Me intento adaptar con dificultad a lo que se me muestra sin ningún tipo de aspavientos: que la enfermedad es una de las formas posibles de la vida. Y que la muerte no es su relevo definitivo. ¿Es ese lugar, ignoto para mi, desde donde cuenta el narrador y que garantiza su autoridad? O dicho de otra manera, ¿la muerte otorga a su mirada toda la verosimilitud y fuerza, que se nota en como dibuja a los diferentes personajes que aún están vivos? Entonces, ¿a qué llamo vida, y a que llamo yo muerte? Según nuestra civilización, definitivamente sin garantías de nada, tampoco las hay de que haya vida después de la muerte. De acuerdo. Pero de igual modo, ¿hay garantías de que haya vida antes de la muerte? ¿Qué es eso del Vacío o la Nada? ¿Antes de morir o después de que se acabe la vida? Lo que hoy llamamos seres humanos vivos, ¿no habitan muchos de ellos dentro de un ataúd? Que la muerte acaba con las posibilidades de la vida, ¿es una convención mas en este mundo occidental sin garantías? Frente a este dilema, me cuesta mucho discernir de donde le viene al narrador la autoridad que tiene sobre lo que me cuenta. Pero siento que la tiene, aunque no me llegue con todo su poderío y firmeza. Pero la tensión que me produce tal carencia si me vale para descartar definitivamente de mi horizonte lector la presencia de los expertos y los técnicos, de los vendedores de salud. Ya es algo. Estoy frente a una voz fuera de la vida con autoridad para construir un espacio narrativo habitable dentro de la vida. Un espacio y una voz que me sugiere que una casa es ese lugar donde nos morimos todos los días, y que un ataúd es el lugar donde nos mudamos después de que hemos muerto el último día, ¿aunque no para siempre? Por tanto, una casa es semejante a un ataúd, al igual que su ornamentación interior. Un espacio y una voz que me habla del amor como el relevo del dolor. Y viceversa. Como la noche releva al día, y la primavera al invierno. Sin aspavientos publicitarios. Si no tengo garantías de que haya vida después de la muerte, ni vida antes de la muerte, ¿quien soy yo para sospechar de lo que me cuenta este narrador? Todas las garantías de que su voz tiene autoridad para contar las vidas que cuenta, frente a una actitud lectora como la mía, sin garantías de mi propia vida.

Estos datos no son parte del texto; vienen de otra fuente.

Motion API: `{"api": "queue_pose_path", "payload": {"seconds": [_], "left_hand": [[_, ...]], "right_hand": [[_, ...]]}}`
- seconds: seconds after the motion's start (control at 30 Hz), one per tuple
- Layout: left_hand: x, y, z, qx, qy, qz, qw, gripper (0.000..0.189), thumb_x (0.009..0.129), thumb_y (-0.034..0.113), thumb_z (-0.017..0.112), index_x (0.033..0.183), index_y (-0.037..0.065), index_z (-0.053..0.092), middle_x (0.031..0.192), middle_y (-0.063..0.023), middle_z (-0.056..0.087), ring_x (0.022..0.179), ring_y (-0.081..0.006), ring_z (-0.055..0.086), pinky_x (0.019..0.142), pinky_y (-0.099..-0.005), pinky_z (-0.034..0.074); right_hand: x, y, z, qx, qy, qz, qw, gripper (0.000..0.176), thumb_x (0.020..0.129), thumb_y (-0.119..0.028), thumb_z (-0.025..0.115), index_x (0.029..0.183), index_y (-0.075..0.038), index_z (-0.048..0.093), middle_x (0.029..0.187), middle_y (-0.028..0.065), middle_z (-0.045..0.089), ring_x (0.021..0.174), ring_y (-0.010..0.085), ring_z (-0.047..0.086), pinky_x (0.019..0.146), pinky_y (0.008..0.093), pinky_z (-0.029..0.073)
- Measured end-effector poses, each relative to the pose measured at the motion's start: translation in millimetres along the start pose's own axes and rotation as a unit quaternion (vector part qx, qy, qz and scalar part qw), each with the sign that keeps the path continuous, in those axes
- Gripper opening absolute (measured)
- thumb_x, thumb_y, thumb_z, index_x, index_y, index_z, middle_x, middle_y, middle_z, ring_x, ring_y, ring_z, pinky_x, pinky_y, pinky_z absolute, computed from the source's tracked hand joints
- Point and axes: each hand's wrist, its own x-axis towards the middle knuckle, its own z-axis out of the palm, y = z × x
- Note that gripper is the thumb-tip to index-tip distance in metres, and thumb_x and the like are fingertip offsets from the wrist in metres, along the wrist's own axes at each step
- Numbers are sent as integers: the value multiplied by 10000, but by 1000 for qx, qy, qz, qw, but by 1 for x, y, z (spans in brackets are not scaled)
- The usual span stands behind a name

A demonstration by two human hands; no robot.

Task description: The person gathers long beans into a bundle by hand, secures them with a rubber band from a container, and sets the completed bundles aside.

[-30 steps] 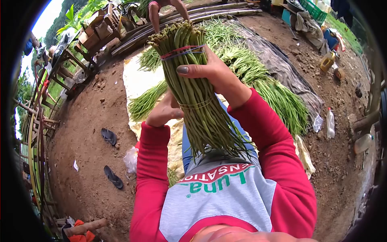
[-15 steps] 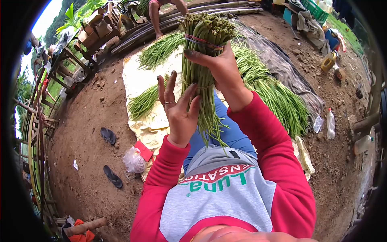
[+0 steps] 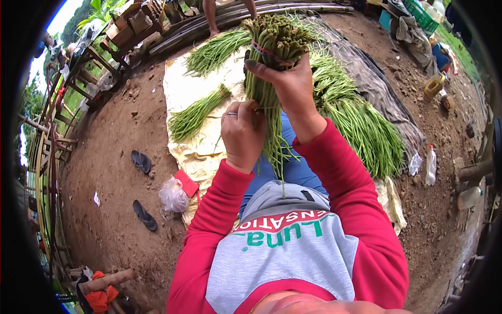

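Note:
Upright in front of my chest is a bundle of long green beans (image 3: 266,86), its stem ends at the top and thin tips hanging below. A reddish rubber band (image 3: 269,55) circles it near the top. My right hand (image 3: 290,83) wraps around the bundle below that band, thumb across the front. Lower down, my left hand (image 3: 243,128) is closed at the bundle's left side, its fingers curled and pinching what looks like a thin pale band (image 3: 260,108) around the beans. My left fingertips are partly hidden.
Loose long beans (image 3: 366,136) lie in a large pile on the right. Smaller bunches (image 3: 198,115) rest on a pale sheet (image 3: 191,157). A dark tarp (image 3: 384,94), slippers (image 3: 144,214), a plastic bag (image 3: 173,194) and a bottle (image 3: 431,165) are around. Another person's legs (image 3: 210,18) show behind.
My left hand's fingers have gone from spread along the bundle to curled and pinching at its lower left side. My right hand keeps its hold; the view has shifted slightly.

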Motion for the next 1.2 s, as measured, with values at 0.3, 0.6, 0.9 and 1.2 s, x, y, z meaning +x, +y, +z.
{"api": "queue_pose_path", "payload": {"seconds": [0.3,0.6,0.9,1.2], "left_hand": [[-1,-25,-31,-132,-3,-99,986,1278,692,354,908,1590,31,57,1450,-249,407,1368,-356,400,1127,-447,320],[-11,-42,-6,-371,-21,-176,912,1180,649,161,930,1526,22,151,1402,-164,476,1254,-252,542,1051,-390,467],[59,-175,-87,-12,55,-118,991,1110,679,126,864,1574,64,210,1304,-199,581,1156,-326,626,1007,-425,505],[-66,-424,101,411,-334,-19,848,1266,675,304,866,1620,308,24,1594,-172,271,1475,-363,279,1164,-615,242]], "right_hand": [[-2,-31,-12,-4,-66,76,995,557,716,-44,882,1174,-2,567,1063,82,695,938,157,680,826,308,568],[-36,-36,28,60,-254,56,964,1170,690,-165,917,1580,-23,170,1438,186,454,1307,300,516,1069,421,449],[-45,74,-98,-254,-163,230,925,647,894,-196,747,1446,-9,467,1349,154,577,1265,243,554,1086,387,413],[-121,125,-140,-488,-181,197,831,470,822,-54,736,1275,-5,621,1294,140,565,1221,277,534,1062,380,410]]}}
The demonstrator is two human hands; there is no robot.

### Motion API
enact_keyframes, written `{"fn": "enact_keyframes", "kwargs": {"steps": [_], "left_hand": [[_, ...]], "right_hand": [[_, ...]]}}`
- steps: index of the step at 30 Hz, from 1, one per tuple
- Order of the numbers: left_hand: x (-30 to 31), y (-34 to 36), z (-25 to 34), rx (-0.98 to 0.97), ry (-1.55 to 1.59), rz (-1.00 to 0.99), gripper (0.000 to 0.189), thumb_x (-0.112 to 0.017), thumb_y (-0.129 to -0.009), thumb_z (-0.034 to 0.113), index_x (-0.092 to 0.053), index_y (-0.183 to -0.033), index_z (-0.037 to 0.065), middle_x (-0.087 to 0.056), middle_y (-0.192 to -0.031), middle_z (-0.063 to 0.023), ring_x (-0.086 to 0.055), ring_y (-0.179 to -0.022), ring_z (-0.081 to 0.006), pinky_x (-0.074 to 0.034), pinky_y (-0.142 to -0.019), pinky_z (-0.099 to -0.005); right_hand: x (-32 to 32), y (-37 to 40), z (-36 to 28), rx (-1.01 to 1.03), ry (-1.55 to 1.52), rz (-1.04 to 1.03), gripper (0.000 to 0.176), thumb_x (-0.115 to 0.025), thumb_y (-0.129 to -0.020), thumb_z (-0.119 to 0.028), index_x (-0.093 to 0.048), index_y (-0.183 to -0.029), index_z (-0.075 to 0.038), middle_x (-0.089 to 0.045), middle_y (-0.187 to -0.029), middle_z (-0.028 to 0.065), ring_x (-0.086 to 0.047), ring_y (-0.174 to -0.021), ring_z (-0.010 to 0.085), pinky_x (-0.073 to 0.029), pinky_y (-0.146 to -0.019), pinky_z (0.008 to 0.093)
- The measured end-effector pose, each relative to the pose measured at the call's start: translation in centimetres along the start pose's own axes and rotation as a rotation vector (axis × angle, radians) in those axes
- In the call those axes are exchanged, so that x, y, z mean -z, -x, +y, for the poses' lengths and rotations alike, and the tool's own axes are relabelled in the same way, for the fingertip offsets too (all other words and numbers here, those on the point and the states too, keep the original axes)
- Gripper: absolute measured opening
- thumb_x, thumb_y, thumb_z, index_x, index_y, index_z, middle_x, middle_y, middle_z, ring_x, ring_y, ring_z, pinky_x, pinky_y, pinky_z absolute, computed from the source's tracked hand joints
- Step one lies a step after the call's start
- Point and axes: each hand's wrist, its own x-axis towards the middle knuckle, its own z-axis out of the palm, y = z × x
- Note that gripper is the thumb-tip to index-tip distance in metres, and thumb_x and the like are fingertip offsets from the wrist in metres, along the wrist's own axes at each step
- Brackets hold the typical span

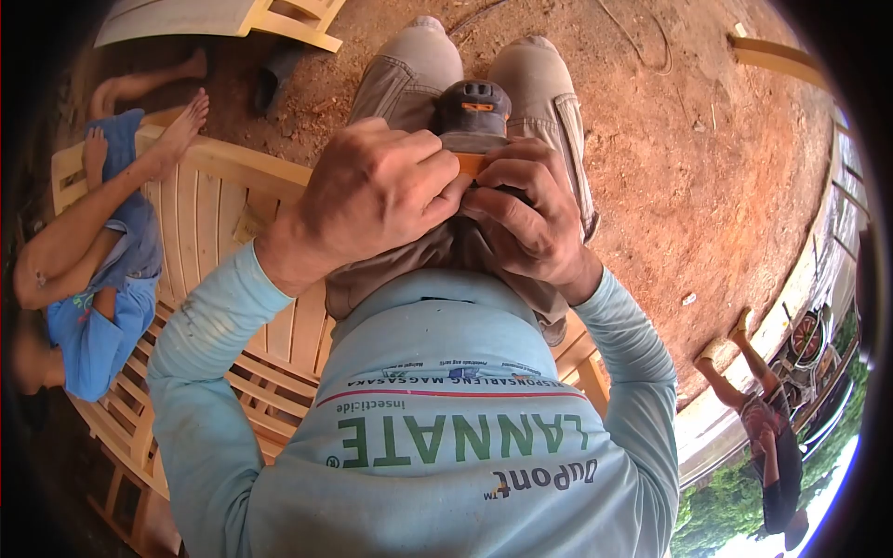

El caso es que después  de arrastrarme por la aldea Ding con mis opuestos irreconciliables a cuestas, con ese saber condicionado por su lenguaje y la forma de pensar occidental, que no me sirve para nada entre los Ding, se me echa encima, sin previo aviso, la escena del estacazo final que el abuelo le sacude a su hijo, dejándolo muerto en el acto encima de un charco de sangre. Una iluminación impremeditada sobre todo lo que había leído hasta ese momento. Un impulso que consigue, cuando ya había perdido toda esperanza, elevarme sobre el polvo reseco de la aldea, sobre sus vivos con sus póstulas y sobre sus muertos y sus ataúdes. Un estacazo que simboliza y resume el ámbito de lo que podemos experimentar de la vida si le quitamos de encima las toneladas de retórica que le hemos ido poniendo encima. Un estacazo que hace descansar al abuelo, y al lector aceptar al final su compañía.